To test this hypothesis, a set of 72 images of four different pieces of fruit were taken on a prototype brand five band camera donated to Stanford's Center for Image Systems Engineering (SCIEN) lab, sampled using SIFT feature descriptors, and compared using RANSAC.

Background

In 2011, Brown and Susstrunk [1] used a modified single lens reflex (SLR) camera to capture several hundred three band color and NIR image pairs to show that the addition of NIR image information leads to significantly improved performance in scene recognition tasks. The authors tested multiple feature descriptors in their analysis, including color-specific SIFT, multispectral SIFT, GIST (feature descriptors generated using three scales and eight orientations per scale), and HMAX (a hierarchy of filtering and max-pooling operations computed independently and concatenated for each band). In each case, the authors found a general trend that adding more information lead to better recognition performance, and that the SIFT based descriptors showed the greatest improvements (recognition rates of 59.6% vs. 73.1% for RGB versus RGB + NIR, respectively).

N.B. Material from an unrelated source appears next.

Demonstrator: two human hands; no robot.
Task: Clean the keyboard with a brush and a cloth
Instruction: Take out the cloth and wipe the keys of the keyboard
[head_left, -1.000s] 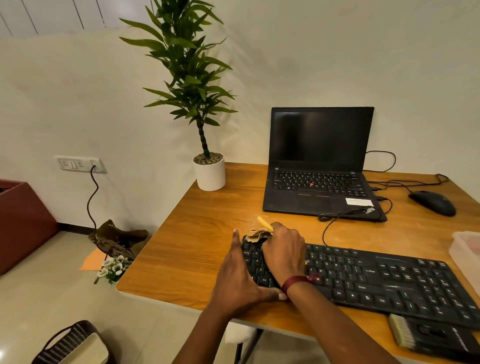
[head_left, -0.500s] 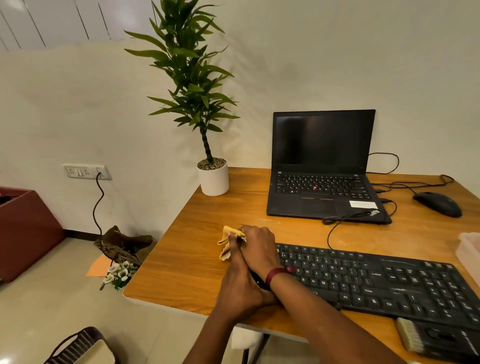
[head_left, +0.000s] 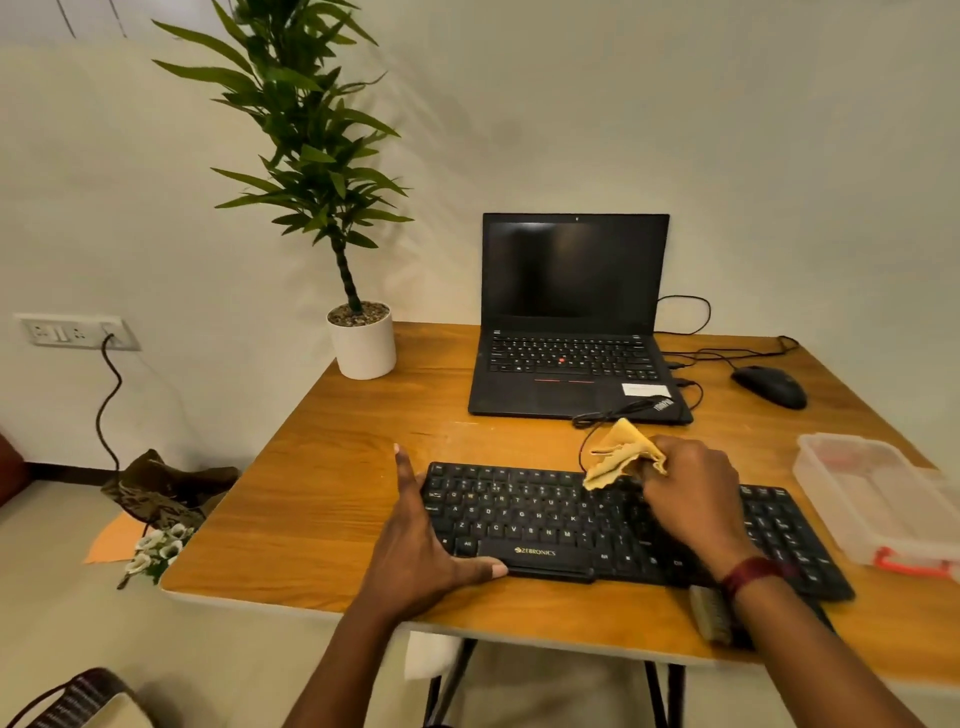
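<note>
Though translucent, box (head_left: 878, 493) by keyboard (head_left: 519, 514) unreadable.

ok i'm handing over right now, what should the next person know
Left hand: open, braced flat against the keyboard's left end.
Right hand: grips the cloth above the keys, right of middle.
Brush: lies at the table's front edge, beside the right forearm.
Done: can't tell how much is clean.
Left: wipe the keys, put the cloth down.
</note>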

In 2012, Namin and Petersson [2] presented a method of distinguishing between different materials occurring in natural scenes using a seven band camera. Instead of using SIFT for object detection and localization, the authors used a texture based approach considering Fourier spectrum features from gray-level co-occurrence matrices (GLCMs), and classifiers built using support vector machines (SVM) and AdaBoost. Such an approach considers the entire image as one class of data, such as an image of grass or bushes, rather than identifying certain objects in an image. They found that adding extra spectral information helped them discriminate properties better, achieving an average classification accuracy of 91.9% and 89.1%, respectively for a ten class problem.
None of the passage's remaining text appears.